#### Problem details:
Restate word for word the lines of the entries below, starting with the line that holds "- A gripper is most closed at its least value" and ending with the line that holds "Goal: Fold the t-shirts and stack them", and no others.

[Given information Boundary: Start]

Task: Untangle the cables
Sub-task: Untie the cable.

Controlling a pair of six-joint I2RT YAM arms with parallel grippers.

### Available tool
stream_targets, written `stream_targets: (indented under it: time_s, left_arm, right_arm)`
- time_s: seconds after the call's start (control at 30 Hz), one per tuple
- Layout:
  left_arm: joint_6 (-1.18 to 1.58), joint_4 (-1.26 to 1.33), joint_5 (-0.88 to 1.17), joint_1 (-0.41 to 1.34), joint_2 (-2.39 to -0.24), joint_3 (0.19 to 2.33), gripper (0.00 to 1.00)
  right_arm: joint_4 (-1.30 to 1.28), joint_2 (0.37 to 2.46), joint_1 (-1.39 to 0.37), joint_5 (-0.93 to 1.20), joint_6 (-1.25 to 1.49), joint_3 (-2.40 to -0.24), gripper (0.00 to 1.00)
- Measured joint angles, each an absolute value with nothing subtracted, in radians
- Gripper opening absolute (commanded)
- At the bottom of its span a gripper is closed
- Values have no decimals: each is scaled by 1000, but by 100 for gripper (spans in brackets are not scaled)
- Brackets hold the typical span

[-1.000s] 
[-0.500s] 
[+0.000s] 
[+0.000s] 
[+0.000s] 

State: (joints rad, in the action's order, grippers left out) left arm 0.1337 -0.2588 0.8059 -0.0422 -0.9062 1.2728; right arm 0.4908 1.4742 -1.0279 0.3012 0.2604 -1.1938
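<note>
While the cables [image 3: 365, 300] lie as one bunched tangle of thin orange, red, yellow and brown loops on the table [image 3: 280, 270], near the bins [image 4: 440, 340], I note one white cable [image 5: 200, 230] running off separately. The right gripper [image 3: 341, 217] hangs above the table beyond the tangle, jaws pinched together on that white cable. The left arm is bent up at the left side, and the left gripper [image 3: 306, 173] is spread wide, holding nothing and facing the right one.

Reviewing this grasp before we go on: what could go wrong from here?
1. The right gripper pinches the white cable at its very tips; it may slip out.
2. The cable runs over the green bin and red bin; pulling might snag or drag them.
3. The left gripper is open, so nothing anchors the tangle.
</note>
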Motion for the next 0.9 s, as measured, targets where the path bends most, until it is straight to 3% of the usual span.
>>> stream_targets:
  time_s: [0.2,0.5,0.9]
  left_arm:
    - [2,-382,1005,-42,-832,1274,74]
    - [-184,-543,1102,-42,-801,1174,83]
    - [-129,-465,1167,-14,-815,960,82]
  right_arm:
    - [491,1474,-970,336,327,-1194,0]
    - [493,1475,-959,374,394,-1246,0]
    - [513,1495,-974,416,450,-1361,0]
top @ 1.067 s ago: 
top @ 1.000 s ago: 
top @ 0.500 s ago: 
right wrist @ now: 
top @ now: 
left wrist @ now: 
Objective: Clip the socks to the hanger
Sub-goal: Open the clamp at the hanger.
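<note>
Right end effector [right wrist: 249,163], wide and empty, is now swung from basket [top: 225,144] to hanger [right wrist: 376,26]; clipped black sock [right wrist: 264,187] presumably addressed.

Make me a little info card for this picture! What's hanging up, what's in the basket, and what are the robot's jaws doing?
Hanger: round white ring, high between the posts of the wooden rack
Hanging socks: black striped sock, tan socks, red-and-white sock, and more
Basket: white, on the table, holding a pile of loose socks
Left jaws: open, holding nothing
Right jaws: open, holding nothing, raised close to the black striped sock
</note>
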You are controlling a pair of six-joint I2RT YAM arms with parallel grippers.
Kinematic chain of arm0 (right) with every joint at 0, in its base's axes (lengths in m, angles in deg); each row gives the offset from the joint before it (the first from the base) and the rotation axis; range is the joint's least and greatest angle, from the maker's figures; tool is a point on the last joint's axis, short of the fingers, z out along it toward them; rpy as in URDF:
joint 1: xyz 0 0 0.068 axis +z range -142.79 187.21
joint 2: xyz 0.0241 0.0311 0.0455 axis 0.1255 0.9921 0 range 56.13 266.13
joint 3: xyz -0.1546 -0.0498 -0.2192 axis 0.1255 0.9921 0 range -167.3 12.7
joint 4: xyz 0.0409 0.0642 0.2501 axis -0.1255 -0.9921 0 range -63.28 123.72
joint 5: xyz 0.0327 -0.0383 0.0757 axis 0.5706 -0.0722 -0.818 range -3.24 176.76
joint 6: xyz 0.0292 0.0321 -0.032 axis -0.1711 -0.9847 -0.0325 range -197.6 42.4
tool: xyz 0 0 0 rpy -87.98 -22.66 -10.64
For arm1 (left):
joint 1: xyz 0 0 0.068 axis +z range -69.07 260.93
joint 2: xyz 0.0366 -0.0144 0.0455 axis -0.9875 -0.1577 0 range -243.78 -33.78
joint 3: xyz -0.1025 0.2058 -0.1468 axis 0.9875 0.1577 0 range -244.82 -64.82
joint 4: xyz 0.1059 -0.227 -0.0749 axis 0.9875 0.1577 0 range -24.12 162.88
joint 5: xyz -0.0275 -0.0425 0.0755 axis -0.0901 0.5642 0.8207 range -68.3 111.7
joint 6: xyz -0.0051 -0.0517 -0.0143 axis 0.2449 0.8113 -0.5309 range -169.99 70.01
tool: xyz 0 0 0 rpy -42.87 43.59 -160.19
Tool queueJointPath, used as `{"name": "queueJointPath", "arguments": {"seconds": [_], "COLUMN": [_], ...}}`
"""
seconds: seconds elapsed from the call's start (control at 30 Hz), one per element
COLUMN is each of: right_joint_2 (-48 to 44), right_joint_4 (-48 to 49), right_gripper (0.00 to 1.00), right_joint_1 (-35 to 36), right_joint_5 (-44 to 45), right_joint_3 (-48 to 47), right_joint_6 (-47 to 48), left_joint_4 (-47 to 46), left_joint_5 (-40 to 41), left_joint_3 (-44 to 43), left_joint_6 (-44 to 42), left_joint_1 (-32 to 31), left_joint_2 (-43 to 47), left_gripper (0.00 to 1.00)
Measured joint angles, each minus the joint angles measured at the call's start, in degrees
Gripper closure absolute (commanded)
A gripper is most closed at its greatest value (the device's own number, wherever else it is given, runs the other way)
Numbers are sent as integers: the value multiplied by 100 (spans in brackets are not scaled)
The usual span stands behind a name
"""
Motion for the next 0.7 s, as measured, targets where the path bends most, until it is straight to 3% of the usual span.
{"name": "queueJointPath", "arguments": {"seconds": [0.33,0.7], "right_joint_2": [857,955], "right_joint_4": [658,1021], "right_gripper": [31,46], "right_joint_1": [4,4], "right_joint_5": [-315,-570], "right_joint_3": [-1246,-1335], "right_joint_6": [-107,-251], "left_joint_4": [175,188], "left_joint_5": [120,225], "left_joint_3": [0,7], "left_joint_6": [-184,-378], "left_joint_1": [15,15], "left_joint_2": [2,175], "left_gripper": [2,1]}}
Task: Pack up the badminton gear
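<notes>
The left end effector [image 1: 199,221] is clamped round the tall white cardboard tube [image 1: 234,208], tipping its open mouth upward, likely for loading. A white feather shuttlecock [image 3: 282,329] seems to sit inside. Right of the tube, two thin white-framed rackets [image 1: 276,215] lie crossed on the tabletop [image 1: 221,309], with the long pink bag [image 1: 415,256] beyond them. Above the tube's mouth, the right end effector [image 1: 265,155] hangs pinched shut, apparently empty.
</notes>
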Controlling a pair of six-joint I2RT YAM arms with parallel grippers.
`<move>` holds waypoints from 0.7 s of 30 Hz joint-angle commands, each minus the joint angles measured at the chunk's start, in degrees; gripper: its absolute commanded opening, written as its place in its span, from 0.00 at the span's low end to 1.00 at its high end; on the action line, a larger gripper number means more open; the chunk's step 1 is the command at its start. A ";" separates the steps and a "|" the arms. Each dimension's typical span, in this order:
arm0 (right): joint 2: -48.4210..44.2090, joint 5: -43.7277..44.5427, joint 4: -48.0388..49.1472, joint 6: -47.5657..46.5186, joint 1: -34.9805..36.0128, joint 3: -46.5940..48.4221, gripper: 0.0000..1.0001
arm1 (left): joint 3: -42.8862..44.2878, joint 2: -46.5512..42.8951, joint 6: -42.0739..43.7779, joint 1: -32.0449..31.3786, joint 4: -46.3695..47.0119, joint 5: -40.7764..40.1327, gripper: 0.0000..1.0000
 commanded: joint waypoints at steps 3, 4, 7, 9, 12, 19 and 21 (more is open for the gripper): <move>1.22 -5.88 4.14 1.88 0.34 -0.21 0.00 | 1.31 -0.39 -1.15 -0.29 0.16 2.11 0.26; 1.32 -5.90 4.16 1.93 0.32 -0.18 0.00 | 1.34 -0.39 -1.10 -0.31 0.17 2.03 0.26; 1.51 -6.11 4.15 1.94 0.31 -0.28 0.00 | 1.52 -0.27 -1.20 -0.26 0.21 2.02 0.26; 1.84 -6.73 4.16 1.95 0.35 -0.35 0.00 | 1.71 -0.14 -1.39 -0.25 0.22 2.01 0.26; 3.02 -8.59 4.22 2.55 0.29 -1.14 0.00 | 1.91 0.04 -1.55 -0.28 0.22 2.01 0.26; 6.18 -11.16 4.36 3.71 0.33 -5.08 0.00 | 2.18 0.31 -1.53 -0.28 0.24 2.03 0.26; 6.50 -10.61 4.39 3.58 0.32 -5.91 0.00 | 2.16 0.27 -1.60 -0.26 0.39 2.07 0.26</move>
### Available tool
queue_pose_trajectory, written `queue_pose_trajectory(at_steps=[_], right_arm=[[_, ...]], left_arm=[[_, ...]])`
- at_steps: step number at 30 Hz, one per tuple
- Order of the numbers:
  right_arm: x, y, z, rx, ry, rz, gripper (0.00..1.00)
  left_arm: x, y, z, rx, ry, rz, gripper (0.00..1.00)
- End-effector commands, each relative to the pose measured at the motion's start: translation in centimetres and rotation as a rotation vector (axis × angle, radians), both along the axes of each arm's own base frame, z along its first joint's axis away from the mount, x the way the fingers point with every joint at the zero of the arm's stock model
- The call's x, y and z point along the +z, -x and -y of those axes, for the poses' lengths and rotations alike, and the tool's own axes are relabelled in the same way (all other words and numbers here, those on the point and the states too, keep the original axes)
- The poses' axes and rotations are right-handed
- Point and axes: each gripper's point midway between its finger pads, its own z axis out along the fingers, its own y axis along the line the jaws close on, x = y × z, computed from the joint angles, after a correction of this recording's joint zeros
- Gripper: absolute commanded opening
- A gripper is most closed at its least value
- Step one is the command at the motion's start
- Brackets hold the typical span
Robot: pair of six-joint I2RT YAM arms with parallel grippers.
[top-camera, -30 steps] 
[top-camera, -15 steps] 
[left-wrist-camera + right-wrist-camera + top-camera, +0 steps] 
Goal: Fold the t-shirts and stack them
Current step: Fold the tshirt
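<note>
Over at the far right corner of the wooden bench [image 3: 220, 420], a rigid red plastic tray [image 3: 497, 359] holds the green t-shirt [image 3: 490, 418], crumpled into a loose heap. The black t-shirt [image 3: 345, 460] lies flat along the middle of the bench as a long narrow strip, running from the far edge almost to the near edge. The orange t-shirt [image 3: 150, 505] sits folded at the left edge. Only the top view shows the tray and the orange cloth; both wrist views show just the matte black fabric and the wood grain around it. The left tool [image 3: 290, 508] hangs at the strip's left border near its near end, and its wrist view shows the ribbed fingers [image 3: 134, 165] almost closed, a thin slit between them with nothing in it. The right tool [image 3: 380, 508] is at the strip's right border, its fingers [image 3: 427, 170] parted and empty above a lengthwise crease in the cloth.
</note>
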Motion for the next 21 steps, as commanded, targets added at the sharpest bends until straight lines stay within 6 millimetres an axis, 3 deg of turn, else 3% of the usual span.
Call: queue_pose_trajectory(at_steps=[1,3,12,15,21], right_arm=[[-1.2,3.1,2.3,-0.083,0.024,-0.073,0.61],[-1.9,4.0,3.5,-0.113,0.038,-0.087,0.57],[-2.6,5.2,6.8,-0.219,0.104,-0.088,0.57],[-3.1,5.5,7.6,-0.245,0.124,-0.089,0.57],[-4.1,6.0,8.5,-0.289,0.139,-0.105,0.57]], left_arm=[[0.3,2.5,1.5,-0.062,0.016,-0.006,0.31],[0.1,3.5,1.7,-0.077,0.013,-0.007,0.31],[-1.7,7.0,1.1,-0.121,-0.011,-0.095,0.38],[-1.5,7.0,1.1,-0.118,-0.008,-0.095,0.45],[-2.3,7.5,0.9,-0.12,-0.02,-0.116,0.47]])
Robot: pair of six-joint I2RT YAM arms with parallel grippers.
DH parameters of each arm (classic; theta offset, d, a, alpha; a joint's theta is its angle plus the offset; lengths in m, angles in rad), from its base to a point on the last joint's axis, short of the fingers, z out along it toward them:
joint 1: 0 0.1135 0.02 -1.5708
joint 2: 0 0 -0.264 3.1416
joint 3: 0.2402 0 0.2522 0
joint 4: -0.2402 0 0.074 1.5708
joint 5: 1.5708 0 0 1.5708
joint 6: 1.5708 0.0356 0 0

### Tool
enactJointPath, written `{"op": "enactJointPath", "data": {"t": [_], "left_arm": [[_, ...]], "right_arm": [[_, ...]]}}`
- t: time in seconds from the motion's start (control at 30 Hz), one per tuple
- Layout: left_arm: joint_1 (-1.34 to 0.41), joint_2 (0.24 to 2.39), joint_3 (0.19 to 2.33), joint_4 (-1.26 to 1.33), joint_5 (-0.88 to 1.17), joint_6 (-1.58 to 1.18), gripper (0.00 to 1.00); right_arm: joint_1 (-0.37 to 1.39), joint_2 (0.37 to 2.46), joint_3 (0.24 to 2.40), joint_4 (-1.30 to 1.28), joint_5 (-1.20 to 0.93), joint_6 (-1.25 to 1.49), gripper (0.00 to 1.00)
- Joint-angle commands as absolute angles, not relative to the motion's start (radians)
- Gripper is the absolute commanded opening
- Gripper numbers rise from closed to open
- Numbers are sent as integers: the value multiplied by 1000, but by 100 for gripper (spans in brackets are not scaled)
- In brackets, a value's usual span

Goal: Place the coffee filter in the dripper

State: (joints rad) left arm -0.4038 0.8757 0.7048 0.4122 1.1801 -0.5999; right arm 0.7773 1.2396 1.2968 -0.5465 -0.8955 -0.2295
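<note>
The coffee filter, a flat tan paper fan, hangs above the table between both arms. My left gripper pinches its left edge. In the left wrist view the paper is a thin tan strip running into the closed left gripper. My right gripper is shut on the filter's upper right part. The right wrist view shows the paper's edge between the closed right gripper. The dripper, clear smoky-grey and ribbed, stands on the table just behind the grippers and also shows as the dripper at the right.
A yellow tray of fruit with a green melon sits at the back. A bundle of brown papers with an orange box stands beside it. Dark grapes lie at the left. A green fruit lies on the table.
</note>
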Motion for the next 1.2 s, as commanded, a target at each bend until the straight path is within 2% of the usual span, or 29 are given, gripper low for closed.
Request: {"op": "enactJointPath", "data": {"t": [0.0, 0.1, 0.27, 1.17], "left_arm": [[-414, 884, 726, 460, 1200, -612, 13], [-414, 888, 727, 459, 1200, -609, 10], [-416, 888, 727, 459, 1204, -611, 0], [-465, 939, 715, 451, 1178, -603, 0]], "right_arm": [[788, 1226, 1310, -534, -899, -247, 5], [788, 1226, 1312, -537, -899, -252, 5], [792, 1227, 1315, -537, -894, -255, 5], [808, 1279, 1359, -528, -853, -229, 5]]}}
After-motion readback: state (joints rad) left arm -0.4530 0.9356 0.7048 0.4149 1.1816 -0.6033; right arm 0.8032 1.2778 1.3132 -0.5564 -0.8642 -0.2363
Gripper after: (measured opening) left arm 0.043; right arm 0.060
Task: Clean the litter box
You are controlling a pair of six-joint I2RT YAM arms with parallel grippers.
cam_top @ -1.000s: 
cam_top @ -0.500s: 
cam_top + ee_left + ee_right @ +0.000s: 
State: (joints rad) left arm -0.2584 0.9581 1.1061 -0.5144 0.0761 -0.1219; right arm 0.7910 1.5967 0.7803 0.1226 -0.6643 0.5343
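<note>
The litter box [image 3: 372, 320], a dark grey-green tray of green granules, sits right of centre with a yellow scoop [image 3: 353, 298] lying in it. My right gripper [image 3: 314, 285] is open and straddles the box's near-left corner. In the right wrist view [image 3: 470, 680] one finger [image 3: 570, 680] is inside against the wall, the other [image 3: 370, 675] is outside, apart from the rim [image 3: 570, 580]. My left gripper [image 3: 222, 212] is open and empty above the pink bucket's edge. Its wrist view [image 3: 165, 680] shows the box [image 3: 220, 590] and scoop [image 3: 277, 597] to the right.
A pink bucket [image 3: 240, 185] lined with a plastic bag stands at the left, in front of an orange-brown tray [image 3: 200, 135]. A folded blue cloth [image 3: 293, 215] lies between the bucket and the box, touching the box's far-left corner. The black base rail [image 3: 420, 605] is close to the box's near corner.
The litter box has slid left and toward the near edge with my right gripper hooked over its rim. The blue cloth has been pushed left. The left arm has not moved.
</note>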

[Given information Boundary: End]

#### Answer to the problem:
- A gripper is most closed at its least value
- Step one is the command at the motion's start
- Brackets hold the typical span
Robot: pair of six-joint I2RT YAM arms with parallel grippers.
[top-camera, -30 steps] 
[top-camera, -15 steps] 
[left-wrist-camera + right-wrist-camera + top-camera, +0 steps] 
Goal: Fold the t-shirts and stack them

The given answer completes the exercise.